Reputation: 1346
I need to check if an e-mail address matches another with the possible exception of one typo (e.g. "hormail" instead of "hotmail", a letter missing, or an extra letter).
It's a postgresql (version 9.1.4) query, and neither fuzzymatch nor levenshtein is available.
Upvotes: 1
Views: 277
Reputation: 1129
You should use the fuzzystrmatch and/or pg_trgm Postgres extensions. You can enable these by running:
$ psql mydb
mydb=# CREATE EXTENSION fuzzystrmatch;
mydb=# CREATE EXTENSION pg_trgm;
You can then perform queries like these:
mydb=# SELECT email from Users where email % 'hormail' or difference(email, 'hormail') > 2;
Upvotes: 0
Reputation: 324445
Here's a starting point. It's a function that breaks both emails down into (char-pos, char) pairs, then finds pairs that're mismatched between the two inputs.
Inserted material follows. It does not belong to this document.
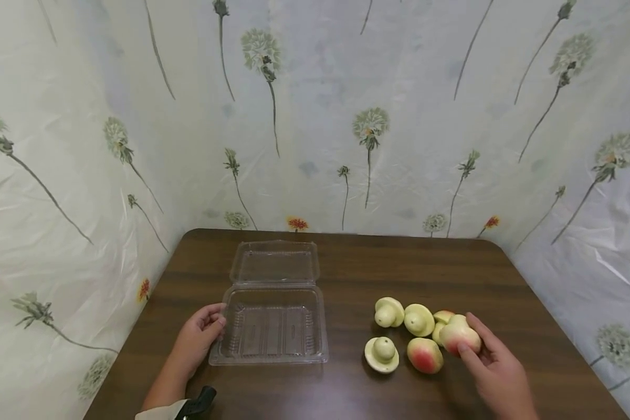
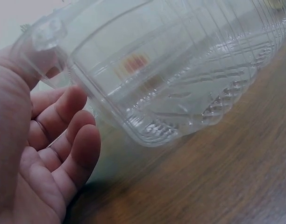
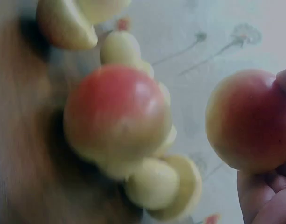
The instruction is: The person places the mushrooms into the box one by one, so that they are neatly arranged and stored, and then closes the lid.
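Observation:
In the head view, a clear plastic clamshell box (image 1: 273,357) lies on the table with its lid (image 1: 275,262) folded back. My left hand (image 1: 196,338) pinches the box's left rim, thumb on the rim and fingers curled below it in the left wrist view. At the right, my right hand (image 1: 499,373) grips a toy mushroom (image 1: 459,334) with a red and cream cap between thumb and fingers. It is held above the pile and partly covers another mushroom (image 1: 443,317). Close by lies a red-capped mushroom (image 1: 425,356), cap up.
More toy mushrooms lie left of the right hand: one (image 1: 382,353) stem up near the front, two others (image 1: 389,312) tilted behind it. The brown wooden table (image 1: 346,262) reaches a flower-printed curtain (image 1: 325,146) at the back and sides.

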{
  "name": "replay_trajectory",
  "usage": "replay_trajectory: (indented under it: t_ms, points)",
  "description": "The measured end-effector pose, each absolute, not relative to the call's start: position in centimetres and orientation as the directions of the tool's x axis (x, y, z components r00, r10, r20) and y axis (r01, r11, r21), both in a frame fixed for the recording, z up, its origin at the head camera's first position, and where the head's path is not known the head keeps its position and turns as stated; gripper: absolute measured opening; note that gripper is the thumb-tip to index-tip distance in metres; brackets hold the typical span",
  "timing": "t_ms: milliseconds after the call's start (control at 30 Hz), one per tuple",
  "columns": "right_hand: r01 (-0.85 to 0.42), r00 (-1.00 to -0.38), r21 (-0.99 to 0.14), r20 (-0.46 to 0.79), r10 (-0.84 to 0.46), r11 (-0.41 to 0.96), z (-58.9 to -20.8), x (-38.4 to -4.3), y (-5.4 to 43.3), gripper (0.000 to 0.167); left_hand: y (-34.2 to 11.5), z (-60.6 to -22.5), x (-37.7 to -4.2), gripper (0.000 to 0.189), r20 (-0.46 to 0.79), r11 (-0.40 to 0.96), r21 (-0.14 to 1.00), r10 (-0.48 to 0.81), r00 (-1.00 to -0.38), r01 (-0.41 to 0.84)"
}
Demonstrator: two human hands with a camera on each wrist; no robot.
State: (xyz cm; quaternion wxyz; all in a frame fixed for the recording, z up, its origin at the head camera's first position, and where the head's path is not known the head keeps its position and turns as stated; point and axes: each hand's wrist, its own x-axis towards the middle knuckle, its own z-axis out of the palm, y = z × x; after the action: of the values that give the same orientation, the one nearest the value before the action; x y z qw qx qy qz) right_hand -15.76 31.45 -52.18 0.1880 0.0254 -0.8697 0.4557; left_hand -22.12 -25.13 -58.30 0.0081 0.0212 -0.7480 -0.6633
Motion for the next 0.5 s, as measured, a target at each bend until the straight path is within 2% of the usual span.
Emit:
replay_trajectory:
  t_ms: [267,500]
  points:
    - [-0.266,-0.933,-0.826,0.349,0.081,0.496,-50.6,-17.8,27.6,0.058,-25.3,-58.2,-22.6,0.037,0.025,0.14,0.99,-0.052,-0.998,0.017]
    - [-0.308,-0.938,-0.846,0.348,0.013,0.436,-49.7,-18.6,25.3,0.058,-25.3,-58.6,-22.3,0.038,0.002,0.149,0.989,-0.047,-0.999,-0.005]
CREATE OR REPLACE FUNCTION email_diffs(
email1 IN text, email2 IN text,
chnum OUT integer, ch OUT text, fromwhich OUT integer
)
RETURNS SETOF RECORD AS $$
BEGIN
RETURN QUERY
WITH
e1chars AS (
SELECT generate_series(0, length($1) -1 ) AS chpos, regexp_split_to_table($1,'') ch
),
e2chars AS (
SELECT generate_series(0, length($2) - 1) AS chpos, regexp_split_to_table($2,'') ch
),
only_in_e1chars AS (
SELECT * FROM e1chars EXCEPT SELECT * FROM e2chars
),
only_in_e2chars AS (
SELECT * FROM e2chars EXCEPT SELECT * FROM e1chars
),
mismatched_pairs AS (
SELECT *, 1 FROM only_in_e1chars UNION SELECT *, 2 FROM only_in_e2chars
)
SELECT * FROM mismatched_pairs;
END;
$$ LANGUAGE 'plpgsql' IMMUTABLE;
Results look like this:
regress=# SELECT * FROM email_diffs('fred@bo','fred@bob');
chnum | ch | fromwhich
-------+----+-----------
7 | b | 2
(1 row)
regress=# SELECT * FROM email_diffs('fred@bob','fred@bbo');
chnum | ch | fromwhich
-------+----+-----------
6 | b | 2
6 | o | 1
7 | b | 1
7 | o | 2
(4 rows)
You should be able to call this with another CTE that tests for each of the errors you are interested in, or just extend the CTE in that main function with additional clauses to test for each case and return a verdict.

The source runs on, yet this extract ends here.